### Assignment
The word to look for is "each". Report every line of the entries below that has it.
*** Opening of Given data ***
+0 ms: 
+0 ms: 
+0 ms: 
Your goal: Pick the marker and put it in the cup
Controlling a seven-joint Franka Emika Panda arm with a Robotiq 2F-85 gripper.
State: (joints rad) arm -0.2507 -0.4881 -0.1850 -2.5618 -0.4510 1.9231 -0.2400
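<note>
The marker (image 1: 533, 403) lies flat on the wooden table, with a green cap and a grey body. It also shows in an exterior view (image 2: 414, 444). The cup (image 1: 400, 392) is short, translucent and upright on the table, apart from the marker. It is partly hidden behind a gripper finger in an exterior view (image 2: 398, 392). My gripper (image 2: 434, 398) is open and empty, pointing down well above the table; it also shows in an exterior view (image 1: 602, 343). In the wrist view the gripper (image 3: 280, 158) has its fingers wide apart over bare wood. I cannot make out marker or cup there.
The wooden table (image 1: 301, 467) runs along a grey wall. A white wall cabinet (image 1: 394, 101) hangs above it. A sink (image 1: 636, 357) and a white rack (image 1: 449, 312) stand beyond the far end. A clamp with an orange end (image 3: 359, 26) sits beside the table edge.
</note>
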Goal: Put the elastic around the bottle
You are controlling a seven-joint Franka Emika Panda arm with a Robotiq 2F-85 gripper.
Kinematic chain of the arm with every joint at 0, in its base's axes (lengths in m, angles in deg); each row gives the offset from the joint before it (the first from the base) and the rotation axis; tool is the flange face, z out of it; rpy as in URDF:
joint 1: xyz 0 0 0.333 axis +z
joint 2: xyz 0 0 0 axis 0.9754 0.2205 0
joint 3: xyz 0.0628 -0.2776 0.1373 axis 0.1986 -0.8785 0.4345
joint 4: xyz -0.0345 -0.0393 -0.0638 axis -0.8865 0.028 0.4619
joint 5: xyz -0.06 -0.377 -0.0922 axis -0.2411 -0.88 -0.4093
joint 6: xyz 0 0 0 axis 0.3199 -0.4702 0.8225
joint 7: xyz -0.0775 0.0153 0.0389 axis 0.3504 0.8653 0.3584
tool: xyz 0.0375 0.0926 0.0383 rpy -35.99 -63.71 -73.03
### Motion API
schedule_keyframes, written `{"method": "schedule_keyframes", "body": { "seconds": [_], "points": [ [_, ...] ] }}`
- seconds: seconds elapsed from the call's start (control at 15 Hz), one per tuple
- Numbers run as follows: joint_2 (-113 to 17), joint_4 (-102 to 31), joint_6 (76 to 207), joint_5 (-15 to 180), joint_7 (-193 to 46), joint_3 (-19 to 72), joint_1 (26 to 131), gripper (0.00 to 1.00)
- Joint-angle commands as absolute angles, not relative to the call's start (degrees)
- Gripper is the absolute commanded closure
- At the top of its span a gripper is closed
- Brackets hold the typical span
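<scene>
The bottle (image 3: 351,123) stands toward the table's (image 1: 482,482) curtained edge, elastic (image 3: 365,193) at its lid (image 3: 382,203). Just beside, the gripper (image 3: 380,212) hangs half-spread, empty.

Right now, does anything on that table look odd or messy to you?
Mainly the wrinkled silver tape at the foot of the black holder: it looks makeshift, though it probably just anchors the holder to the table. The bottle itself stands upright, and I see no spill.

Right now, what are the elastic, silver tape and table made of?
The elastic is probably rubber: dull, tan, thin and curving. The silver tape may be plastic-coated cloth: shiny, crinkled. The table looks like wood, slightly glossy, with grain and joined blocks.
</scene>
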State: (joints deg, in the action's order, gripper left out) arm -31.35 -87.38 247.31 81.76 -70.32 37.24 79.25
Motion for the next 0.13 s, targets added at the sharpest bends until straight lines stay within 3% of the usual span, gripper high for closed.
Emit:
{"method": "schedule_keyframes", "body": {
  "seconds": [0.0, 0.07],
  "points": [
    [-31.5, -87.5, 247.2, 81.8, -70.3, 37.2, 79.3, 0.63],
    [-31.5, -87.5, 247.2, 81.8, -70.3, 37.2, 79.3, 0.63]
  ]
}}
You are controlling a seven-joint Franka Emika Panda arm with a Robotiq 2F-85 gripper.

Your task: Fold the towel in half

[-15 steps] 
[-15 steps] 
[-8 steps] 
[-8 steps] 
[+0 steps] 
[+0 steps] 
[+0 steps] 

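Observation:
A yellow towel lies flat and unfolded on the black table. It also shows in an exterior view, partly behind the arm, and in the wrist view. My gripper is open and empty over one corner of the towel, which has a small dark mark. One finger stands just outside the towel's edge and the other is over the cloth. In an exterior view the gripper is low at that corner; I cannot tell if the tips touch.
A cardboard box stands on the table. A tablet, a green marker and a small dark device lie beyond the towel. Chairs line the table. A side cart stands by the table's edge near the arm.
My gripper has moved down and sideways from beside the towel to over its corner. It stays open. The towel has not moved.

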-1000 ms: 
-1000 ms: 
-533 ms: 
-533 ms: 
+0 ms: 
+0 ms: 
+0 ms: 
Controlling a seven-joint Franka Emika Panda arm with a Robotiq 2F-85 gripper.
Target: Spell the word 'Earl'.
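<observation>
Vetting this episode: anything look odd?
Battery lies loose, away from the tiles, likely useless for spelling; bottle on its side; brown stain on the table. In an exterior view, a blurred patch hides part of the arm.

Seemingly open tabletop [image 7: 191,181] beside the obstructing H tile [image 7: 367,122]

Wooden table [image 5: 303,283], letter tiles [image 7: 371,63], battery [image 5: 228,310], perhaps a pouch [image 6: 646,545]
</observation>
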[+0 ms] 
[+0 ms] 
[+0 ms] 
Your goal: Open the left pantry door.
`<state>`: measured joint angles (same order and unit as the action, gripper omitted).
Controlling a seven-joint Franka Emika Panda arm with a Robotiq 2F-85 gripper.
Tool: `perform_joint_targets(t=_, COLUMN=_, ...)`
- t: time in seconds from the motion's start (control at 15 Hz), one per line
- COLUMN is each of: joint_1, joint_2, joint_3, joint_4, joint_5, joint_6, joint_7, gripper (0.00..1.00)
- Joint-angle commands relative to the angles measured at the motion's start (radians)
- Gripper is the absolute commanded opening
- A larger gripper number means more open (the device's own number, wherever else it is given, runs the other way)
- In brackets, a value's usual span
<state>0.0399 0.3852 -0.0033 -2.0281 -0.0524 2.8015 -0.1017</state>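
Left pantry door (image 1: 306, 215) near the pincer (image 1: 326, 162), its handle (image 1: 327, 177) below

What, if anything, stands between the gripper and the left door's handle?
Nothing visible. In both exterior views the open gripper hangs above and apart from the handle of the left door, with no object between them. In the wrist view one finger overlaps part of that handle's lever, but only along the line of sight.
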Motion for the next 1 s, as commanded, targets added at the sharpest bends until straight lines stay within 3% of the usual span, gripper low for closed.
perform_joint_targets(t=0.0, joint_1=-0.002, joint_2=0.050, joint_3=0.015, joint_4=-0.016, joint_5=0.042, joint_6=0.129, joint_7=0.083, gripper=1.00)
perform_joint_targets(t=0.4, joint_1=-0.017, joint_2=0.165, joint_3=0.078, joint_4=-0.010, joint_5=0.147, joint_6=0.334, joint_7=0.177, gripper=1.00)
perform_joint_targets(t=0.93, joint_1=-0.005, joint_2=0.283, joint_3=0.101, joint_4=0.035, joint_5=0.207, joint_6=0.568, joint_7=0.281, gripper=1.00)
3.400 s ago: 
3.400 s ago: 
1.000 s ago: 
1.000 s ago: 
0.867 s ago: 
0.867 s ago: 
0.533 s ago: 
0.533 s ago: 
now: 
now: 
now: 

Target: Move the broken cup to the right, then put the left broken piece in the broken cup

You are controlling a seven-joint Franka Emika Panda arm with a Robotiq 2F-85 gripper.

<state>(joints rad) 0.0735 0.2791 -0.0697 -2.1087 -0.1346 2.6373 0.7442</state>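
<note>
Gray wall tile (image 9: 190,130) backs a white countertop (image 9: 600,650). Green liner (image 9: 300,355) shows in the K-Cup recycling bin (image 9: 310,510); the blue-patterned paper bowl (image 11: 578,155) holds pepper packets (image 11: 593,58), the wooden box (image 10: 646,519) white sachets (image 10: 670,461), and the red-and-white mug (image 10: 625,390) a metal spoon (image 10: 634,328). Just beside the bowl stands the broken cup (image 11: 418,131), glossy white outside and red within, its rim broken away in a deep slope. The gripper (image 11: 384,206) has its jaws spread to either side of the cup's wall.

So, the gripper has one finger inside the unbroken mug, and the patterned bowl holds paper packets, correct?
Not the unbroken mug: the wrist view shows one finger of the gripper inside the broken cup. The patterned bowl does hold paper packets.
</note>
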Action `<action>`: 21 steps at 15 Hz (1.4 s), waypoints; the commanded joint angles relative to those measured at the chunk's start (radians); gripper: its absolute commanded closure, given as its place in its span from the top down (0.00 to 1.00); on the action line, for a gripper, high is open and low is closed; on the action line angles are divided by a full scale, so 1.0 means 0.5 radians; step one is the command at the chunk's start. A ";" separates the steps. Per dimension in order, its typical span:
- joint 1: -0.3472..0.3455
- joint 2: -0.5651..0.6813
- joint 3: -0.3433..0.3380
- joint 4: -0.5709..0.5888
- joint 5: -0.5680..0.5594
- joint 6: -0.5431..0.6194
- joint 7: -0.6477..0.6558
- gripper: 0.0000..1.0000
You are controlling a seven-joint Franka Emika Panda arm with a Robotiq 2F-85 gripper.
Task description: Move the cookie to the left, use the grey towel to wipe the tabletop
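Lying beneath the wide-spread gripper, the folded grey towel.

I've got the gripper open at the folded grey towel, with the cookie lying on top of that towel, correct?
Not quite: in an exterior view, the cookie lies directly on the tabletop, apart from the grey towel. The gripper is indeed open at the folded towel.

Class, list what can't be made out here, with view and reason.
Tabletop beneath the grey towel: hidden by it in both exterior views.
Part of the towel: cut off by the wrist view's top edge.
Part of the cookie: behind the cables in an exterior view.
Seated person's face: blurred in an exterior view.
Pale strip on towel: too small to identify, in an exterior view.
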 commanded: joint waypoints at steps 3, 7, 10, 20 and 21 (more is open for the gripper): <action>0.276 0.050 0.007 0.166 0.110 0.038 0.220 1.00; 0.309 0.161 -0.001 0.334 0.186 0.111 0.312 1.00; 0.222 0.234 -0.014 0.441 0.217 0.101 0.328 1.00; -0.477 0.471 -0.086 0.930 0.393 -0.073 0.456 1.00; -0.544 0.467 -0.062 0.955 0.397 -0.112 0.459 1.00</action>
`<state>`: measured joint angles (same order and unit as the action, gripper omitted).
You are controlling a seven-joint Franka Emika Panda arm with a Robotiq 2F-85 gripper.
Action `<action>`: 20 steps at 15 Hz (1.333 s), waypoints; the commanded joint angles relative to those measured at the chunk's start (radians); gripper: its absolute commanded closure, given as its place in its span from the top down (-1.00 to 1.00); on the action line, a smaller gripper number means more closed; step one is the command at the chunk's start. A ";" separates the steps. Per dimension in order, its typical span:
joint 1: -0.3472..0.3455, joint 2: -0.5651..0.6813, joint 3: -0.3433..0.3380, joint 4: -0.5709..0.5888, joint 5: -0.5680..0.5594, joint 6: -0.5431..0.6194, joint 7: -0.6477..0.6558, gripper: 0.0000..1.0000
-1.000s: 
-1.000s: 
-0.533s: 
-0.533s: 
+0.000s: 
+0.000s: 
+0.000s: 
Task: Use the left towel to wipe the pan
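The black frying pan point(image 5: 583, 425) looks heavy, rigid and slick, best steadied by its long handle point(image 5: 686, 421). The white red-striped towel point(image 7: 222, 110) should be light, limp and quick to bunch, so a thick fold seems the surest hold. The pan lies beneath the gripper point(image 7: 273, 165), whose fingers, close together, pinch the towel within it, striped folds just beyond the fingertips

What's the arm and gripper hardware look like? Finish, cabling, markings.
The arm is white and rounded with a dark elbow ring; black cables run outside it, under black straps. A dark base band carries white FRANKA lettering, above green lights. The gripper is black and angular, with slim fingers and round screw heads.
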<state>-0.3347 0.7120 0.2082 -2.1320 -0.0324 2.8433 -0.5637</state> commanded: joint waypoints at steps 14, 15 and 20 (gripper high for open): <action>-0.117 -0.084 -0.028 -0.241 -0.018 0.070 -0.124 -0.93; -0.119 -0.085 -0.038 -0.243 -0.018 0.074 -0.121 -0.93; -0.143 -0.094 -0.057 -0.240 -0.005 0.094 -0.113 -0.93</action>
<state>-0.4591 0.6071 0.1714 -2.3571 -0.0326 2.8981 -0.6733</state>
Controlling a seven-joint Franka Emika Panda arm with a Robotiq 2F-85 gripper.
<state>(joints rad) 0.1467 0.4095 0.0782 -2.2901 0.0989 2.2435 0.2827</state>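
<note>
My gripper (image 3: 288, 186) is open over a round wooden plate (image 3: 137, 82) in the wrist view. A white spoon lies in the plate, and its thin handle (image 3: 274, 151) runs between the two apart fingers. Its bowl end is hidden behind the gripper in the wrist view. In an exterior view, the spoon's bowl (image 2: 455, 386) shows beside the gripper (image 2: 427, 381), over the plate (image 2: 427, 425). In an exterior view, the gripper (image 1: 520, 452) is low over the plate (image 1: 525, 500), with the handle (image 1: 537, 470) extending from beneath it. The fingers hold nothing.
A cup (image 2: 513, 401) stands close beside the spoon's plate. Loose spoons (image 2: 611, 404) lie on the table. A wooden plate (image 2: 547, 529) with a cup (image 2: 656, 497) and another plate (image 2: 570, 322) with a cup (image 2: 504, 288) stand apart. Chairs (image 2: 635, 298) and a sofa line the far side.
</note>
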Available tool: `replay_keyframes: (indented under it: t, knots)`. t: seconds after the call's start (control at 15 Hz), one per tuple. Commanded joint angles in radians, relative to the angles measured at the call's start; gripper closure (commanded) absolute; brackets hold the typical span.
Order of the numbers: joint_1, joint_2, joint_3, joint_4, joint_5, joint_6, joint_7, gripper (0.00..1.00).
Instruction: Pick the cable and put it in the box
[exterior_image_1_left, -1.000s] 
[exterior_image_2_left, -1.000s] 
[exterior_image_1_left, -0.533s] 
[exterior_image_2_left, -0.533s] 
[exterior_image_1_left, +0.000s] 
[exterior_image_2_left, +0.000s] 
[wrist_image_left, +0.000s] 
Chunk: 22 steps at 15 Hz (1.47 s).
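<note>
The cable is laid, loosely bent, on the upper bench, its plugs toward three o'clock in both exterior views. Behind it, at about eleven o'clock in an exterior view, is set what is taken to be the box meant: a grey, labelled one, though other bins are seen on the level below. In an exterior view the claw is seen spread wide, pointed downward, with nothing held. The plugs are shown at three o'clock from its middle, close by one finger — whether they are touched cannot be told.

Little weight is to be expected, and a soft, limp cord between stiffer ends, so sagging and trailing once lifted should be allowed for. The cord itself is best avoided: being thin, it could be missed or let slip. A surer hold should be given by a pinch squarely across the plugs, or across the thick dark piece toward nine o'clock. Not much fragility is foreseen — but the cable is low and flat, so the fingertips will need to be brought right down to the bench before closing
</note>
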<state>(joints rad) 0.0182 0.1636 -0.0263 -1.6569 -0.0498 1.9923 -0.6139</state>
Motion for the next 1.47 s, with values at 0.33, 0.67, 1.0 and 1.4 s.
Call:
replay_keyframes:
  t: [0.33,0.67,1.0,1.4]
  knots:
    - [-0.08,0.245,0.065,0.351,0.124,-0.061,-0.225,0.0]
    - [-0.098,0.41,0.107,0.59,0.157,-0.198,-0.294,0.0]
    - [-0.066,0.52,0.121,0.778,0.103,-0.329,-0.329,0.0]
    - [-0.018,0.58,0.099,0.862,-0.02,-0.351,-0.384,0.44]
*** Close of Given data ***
### Response to the task
Kinematic chain of the arm with every joint at 0, in its base's axes (lengths in m, angles in deg); each row gives the offset from the joint before it (the first from the base) and the rotation axis; tool is the flange face, z out of it; rpy as in URDF:
- COLUMN is each of: joint_1, joint_2, joint_3, joint_4, joint_5, joint_6, joint_7, gripper (0.00..1.00)

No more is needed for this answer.